According to Riskin, evaluative mediators assume that the parties need guidance as to an appropriate settlement based on the applicable law, industry practice, or other professional standards. Evaluative mediators tend to be experts in these standards.
By contrast, facilitative mediators assume that the parties either have, or are able to obtain, their own substantive information. So they see their role primarily in terms of improving communication between the parties to help them make their own decisions. Since Riskin developed the grid, so-called facilitative mediators have argued that evaluative mediation is a contradiction in terms and should be considered a form of arbitration rather than mediation. At the same time, so-called evaluative mediators have argued that facilitative mediation is too passive, inefficient and unrealistic.
This fundamental conflict needs to be resolved, but getting there will require updating the notion of conflict itself.
I believe that if mediation is to be a true alternative to legal processes, then its underlying theory must also be distinguished from traditional legal theory. However, Riskin’s model cannot be so distinguished since it is based on the fundamental legal doctrine of objective or proximate causation, the commonly accepted, pseudo-scientific legal doctrine used to determine the cause of a plaintiff’s injury.
According to Riskin, conflict is caused by a set of objective problems ranging from relatively narrowly-focused “litigation issues,” to broader “business interests,” to even broader “personal/professional/relational interests,” and, finally, to “community interests.” Riskin’s model rests on the following assumptions. First, each set of issues (or factual causes) can be effectively identified and settled separately from other issues. Second, most conflicts can be resolved by giving attention to a very narrow set of content based causes. But these assumptions grossly oversimplify the complex nature of conflict and its full resolution.

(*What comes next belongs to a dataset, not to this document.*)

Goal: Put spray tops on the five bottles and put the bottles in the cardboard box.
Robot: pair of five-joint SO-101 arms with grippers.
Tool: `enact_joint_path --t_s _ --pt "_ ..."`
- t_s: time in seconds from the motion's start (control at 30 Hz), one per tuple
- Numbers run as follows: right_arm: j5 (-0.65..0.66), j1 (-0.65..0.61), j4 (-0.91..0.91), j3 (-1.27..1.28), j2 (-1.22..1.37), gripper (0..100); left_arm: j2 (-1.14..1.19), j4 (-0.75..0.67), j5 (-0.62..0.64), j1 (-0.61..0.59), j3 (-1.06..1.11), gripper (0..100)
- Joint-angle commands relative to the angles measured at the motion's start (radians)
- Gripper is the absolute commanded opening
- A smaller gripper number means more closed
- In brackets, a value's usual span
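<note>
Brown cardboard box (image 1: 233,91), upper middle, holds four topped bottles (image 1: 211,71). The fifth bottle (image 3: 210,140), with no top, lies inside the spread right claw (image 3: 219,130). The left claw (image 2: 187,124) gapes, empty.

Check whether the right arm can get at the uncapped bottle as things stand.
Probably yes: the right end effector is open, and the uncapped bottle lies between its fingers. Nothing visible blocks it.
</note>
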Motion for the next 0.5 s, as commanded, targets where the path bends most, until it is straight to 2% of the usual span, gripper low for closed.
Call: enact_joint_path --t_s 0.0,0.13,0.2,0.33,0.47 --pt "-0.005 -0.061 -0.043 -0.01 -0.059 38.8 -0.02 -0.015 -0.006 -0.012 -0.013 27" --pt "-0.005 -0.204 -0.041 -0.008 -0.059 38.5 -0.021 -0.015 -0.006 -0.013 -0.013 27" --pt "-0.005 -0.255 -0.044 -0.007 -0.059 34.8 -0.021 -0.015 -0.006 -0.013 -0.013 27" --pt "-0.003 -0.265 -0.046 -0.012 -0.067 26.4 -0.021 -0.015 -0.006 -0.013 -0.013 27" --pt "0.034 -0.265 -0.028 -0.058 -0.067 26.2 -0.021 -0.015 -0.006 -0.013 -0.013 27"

Academic thinkers in the field of conflict resolution commonly define conflict as “an expressed struggle between at least two interdependent parties who perceive incompatible goals, scarce resources, and interference from others in achieving their goals.”  Under this definition, it is the parties’ perceptions, not the factual chains of causation, that offer the key to understanding and resolving their conflict. According to William Wilmot and Joyce Hocker, conflict is made up of an interlocking mixture of four different goal types: content goals, relationship goals, identity goals, and process goals. While all four of these goal types may not be equally relevant in every conflict, they are all at least potentially relevant, and some might be hidden or emerge in disguised forms. These goal-types frequently overlap and are often impossible to separate. So, according to Wilmot and Hocker’s theory, every conflict arises from a mix of interdependent, interwoven causes, not a linearly defined set of problems. This, incidentally, is just how Nicholas St. John Green and Oliver Wendell Holmes, Jr. argued against the chain of causation theory in 1870.
Lon Fuller observed that because all conflict involves a complex mixture of goals, approaches to dispute resolution based only on content goals are rarely enough to “reorient the parties toward each other” and toward a “new and shared perception of their relationship”--the key goals of mediation.  Identity and relational issues tend to underlie both content and process issues. Thus, a mediator needs to be able to recognize and address all four interconnecting goal types.
Clearly Riskin’s grid does not reflect the underlying psychological aspects of human conflict. Because it is built on a relatively narrow conception of conflict, it is only useful for describing mediators whose practices are predicated on that same conception. Therefore, it cannot predict how mediation can and should be performed in light of a broader understanding of conflict.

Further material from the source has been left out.